In order to fix this, the 'copy-from' operation has been modified so
that it could receive the two extra parameters for the destination
object truncate_seq and truncate_size. This patch adds support for
these extra parameters to the kernel client. Unfortunately, this
operation modification is available in Ceph Octopus only, so it is
necessary to ensure that the OSD doing the copy does indeed support this
feature.

Link: https://tracker.ceph.com/issues/37378
Signed-off-by: Luis Henriques <lhenriques@xxxxxxxx>
---
fs/ceph/file.c | 4 +++-
include/linux/ceph/ceph_features.h | 6 ++++-
include/linux/ceph/osd_client.h | 1 +
include/linux/ceph/rados.h | 1 +
net/ceph/osd_client.c | 37 +++++++++++++++++++++++++++++-
5 files changed, 46 insertions(+), 3 deletions(-)

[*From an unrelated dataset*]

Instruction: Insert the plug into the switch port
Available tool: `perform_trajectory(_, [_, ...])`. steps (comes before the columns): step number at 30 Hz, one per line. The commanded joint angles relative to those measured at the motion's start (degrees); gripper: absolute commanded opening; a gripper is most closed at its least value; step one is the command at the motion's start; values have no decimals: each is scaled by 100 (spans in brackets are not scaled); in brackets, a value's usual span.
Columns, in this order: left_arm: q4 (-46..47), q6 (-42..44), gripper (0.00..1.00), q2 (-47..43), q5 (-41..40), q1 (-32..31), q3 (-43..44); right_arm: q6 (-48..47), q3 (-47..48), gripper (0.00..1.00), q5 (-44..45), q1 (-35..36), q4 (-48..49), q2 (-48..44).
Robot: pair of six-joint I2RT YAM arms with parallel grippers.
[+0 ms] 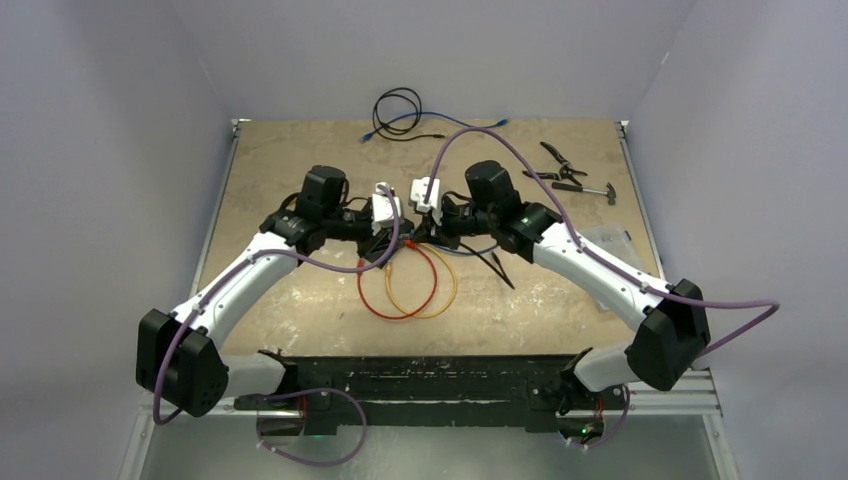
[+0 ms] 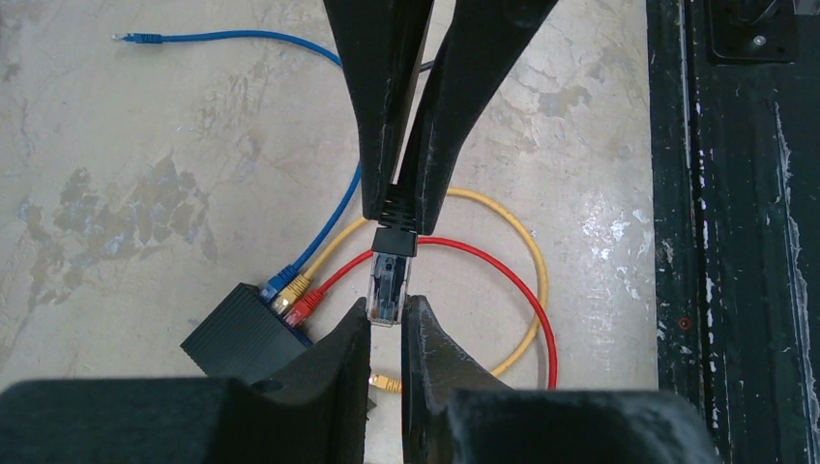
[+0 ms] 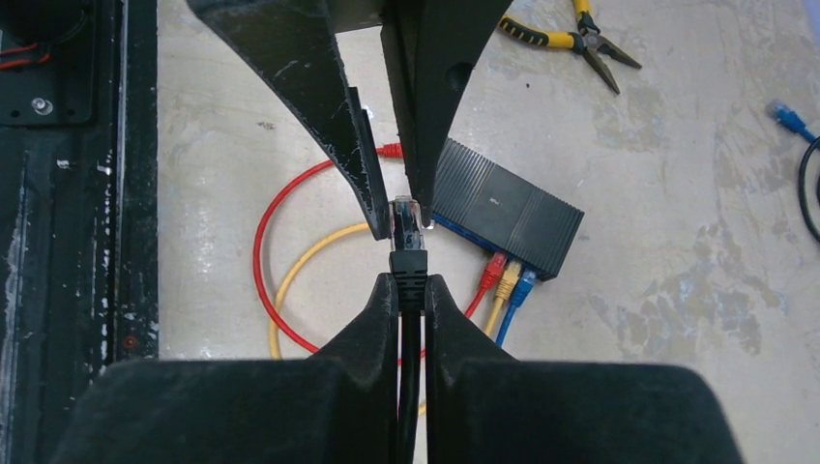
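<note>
Both arms meet over the middle of the bench [image 2: 116,174], jaws tip to tip, with the plug [image 2: 392,290] caught between them.

Left jaws: narrow, clamped on the clear head of the plug. The left wrist view shows the head pinched at their tips.

Right jaws: narrow, clamped on the black boot [image 3: 408,263] just behind the clear head, with the black cable running back between them. The grip is plain in the right wrist view.

The plug is held off the bench, with its long axis in line with both sets of jaws. It touches nothing but the jaws and is in no socket.

The switch [image 2: 242,333] lies flat on the bench – below the jaws and off to one side, apart from the plug. Three leads are already seated side by side along one long edge: the blue cable [image 2: 329,222], the yellow cable [image 2: 527,242] and the red cable [image 2: 541,309]. The red and yellow cables loop across the bench under the plug, and the blue one trails away to a loose end. From these views I cannot tell which sockets remain free.

Elsewhere, the pliers [image 3: 571,29] with yellow-and-black handles lie near the far right edge, well apart from the switch. A coiled black lead [image 1: 398,105] sits beyond the far edge, and a black rail [image 2: 735,232] runs along the near edge.
</note>
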Motion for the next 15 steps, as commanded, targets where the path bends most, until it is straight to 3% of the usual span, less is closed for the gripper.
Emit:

diff --git a/fs/ceph/file.c b/fs/ceph/file.c
index d277f71abe0b..e21a8eaabeb1 100644
--- a/fs/ceph/file.c
+++ b/fs/ceph/file.c
@@ -2075,7 +2075,9 @@ static ssize_t __ceph_copy_file_range(struct file *src_file, loff_t src_off,
CEPH_OSD_OP_FLAG_FADVISE_NOCACHE,
&dst_oid, &dst_oloc,
CEPH_OSD_OP_FLAG_FADVISE_SEQUENTIAL |
- CEPH_OSD_OP_FLAG_FADVISE_DONTNEED, 0);
+ CEPH_OSD_OP_FLAG_FADVISE_DONTNEED,
+ dst_ci->i_truncate_seq, dst_ci->i_truncate_size,
+ CEPH_OSD_COPY_FROM_FLAG_TRUNCATE_SEQ);
if (err) {
dout("ceph_osdc_copy_from returned %d\n", err);
if (!ret)
diff --git a/include/linux/ceph/ceph_features.h b/include/linux/ceph/ceph_features.h
index 39e6f4c57580..232257f6b60c 100644
--- a/include/linux/ceph/ceph_features.h
+++ b/include/linux/ceph/ceph_features.h
@@ -9,6 +9,7 @@
*/
#define CEPH_FEATURE_INCARNATION_1 (0ull)
#define CEPH_FEATURE_INCARNATION_2 (1ull<<57) // CEPH_FEATURE_SERVER_JEWEL
+#define CEPH_FEATURE_INCARNATION_3 ((1ull<<57)|(1ull<<28)) // SERVER_MIMIC

#define DEFINE_CEPH_FEATURE(bit, incarnation, name) \
static const uint64_t CEPH_FEATURE_##name = (1ULL<<bit); \
@@ -76,6 +77,7 @@ DEFINE_CEPH_FEATURE( 0, 1, UID)
DEFINE_CEPH_FEATURE( 1, 1, NOSRCADDR)
DEFINE_CEPH_FEATURE_RETIRED( 2, 1, MONCLOCKCHECK, JEWEL, LUMINOUS)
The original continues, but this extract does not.